The share of employment in female-coded jobs like health care and social services, the blue line, has risen substantially in the past several decades, while employment in male-coded manufacturing, the dashed green line, has fallen dramatically.

It’s important to be aware that this phenomenon is not unique to the U.S. The percentage of jobs created by sectors that are male-coded – that disproportionately employ men without higher education – has declined in all advanced countries. Here, for example, is the share of industry (which includes construction and utilities as well as manufacturing) in Germany over time:

![A graph on a screen

AI-generated content may be incorrect.](https://substackcdn.com/image/fetch/$s_!bGhH!,w_1456,c_limit,f_auto,q_auto:good,fl_progressive:steep/https%3A%2F%2Fsubstack-post-media.s3.amazonaws.com%2Fpublic%2Fimages%2F0129c82a-79cb-45db-aed6-a324548616b7_1430x1177.png)

Source: World Bank

This decline has taken place even though Germany runs huge trade surpluses in manufactured goods. And that tells us a lot about what won’t work as a solution to the problem of men not working.

What can policy do to address the worsening problem of non-working men?

The phenomenon of men without work is an American tragedy.
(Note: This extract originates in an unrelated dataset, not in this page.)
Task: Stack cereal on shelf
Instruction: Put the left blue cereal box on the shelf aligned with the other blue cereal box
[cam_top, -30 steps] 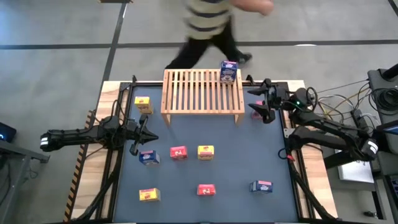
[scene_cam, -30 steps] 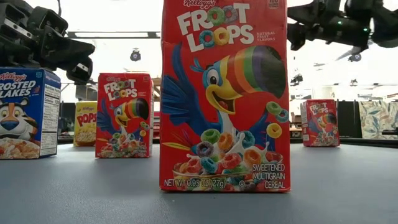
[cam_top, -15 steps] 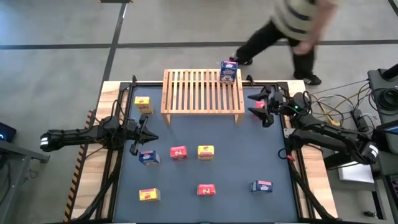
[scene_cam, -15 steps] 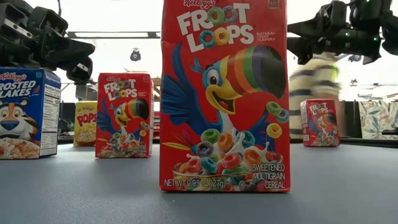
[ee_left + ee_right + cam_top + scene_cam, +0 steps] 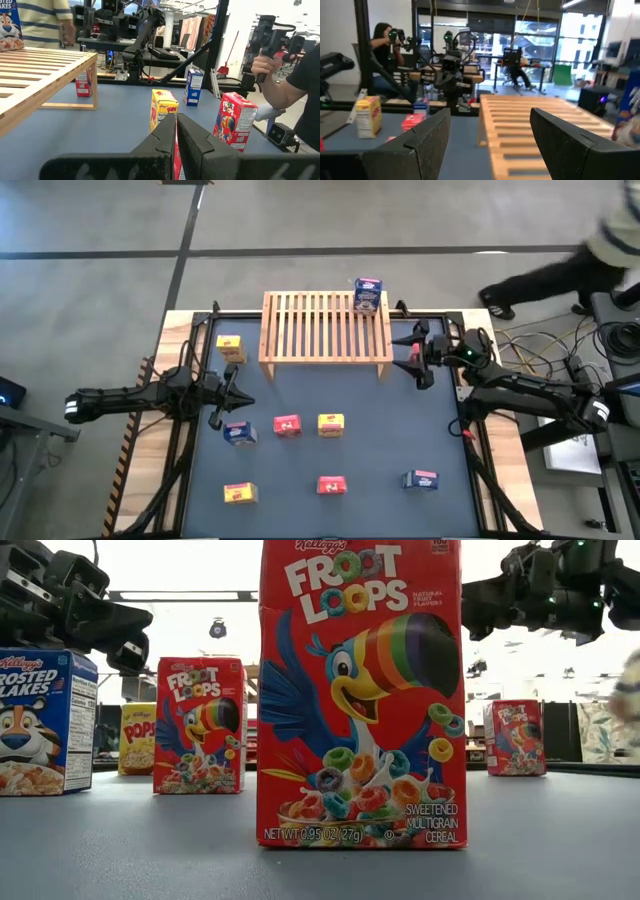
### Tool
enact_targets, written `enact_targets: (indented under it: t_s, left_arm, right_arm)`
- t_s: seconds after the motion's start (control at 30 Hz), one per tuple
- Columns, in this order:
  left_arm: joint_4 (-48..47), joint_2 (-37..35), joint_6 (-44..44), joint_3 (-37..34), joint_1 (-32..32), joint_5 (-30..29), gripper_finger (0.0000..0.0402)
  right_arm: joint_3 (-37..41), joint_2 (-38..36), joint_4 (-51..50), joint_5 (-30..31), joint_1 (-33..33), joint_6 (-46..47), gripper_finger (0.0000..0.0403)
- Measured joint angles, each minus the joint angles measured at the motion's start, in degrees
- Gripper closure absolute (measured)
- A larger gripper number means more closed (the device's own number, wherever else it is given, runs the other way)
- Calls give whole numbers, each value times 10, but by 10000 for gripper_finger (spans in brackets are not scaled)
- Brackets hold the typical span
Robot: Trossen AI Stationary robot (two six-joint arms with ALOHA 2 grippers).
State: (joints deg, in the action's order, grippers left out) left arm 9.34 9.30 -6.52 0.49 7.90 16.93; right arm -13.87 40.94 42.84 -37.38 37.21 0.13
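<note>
Tabletop cereal reads "Froot Loops" (image 5: 362, 695); right end effector (image 5: 414, 361) apart, left end effector (image 5: 232, 397) together.

A dark blue-grey table (image 5: 370, 430) with a light wooden border sits on a grey floor (image 5: 100, 220). At the high view's far right edge a person (image 5: 560, 275) in dark trousers and a striped top is blurred. Cables (image 5: 545, 345) trail beside the table (right side). Another person (image 5: 287, 80) holds a camera rig.
</note>
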Motion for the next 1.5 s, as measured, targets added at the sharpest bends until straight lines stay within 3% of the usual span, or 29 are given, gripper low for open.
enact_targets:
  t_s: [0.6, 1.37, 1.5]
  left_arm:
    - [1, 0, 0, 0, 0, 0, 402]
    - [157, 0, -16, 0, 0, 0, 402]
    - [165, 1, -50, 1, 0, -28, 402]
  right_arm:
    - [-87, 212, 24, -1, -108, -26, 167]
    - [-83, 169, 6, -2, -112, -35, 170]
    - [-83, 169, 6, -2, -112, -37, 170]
Never mind the money those men should be earning. The ultimate goal of an economy isn’t wealth, it’s well-being. And to be a man in his prime working years without a job is to be stripped of an important source of dignity.

But what can be done about it?

Donald Trump — who, incredibly, I haven’t mentioned to this point — actually has a fairly coherent answer: Bring back the “manly” jobs we’ve lost, mainly with tariffs that will eliminate our trade deficit in manufacturing.
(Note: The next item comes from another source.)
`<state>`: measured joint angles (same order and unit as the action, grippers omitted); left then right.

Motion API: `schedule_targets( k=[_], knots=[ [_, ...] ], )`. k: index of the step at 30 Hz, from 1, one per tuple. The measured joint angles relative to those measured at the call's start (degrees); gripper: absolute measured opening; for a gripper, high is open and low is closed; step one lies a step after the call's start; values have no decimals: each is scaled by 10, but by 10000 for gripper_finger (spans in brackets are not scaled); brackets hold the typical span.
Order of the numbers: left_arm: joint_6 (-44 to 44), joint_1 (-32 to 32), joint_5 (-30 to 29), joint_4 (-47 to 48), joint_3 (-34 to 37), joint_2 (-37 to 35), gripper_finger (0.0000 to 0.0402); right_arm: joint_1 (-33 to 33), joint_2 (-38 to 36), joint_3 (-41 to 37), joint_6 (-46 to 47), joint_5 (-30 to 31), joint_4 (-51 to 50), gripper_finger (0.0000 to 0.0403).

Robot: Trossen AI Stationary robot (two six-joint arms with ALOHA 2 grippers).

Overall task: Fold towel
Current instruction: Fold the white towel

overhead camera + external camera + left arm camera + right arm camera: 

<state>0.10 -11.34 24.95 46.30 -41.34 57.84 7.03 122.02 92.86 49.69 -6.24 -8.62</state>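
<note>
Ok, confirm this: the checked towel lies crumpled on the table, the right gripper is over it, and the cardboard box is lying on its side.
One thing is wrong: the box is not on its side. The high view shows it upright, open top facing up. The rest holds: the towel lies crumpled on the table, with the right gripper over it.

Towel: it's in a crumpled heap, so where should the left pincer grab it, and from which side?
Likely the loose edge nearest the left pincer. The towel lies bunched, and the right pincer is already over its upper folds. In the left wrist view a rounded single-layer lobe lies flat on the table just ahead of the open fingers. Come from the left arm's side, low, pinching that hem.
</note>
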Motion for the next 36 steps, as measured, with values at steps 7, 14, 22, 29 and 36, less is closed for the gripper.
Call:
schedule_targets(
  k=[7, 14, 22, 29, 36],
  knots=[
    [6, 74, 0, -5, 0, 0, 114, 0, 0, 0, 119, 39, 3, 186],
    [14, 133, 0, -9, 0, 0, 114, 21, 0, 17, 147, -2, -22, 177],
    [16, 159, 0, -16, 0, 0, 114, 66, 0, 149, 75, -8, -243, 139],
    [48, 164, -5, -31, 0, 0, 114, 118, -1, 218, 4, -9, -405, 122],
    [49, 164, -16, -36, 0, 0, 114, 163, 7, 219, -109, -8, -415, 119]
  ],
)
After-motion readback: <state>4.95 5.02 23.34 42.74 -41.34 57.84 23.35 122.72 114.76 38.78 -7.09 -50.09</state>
Unfortunately, that won’t and can’t work. Even if Trump’s tariff strategy were coherent, even if it weren’t full of contradictions and dysfunctional measures that work at cross-purposes, even if it really could eliminate the trade deficit, it wouldn’t make much difference. Robert Lawrence of the Peterson Institute for International Economics has done the math (with a calculation very similar to my own back-of-the-envelope estimates), and finds that

even if the tariffs and other trade policies of the Trump administration eliminate the US manufacturing trade deficit by switching US purchases from foreign to domestic goods, the share of manufacturing employment in total US employment would increase by just 1.7 percentage points, from 7.9 to 9.7 percent, and the share of workers in production occupations in US manufacturing would increase by just under 0.9 percentage point, from 3.85 to 4.7 percent.

This matches up with the observation that even Germany, with huge trade surpluses, has seen a large decline in industrial jobs. The truth is that with modern production technology we just don’t need many workers producing manufactured goods, mining coal, etc. At the same time, we need many people providing health care and social assistance. Sorry, but the manly jobs of yore just aren’t coming back.

So what can be done? I’m not going to lay out a detailed policy agenda, but one way or another we need to expand the range of jobs men are able and willing to take. Many female-coded jobs pay too little; government aid and unions could help remedy that, making them more attractive to everyone. Some non-working men lack the skills needed for the jobs the changing economy is creating; measures like free community college and vocational programs could help remedy that.

It won’t be easy. But American men deserve real answers to their problems, not fantasies of turning the clock back 30 or 40 years.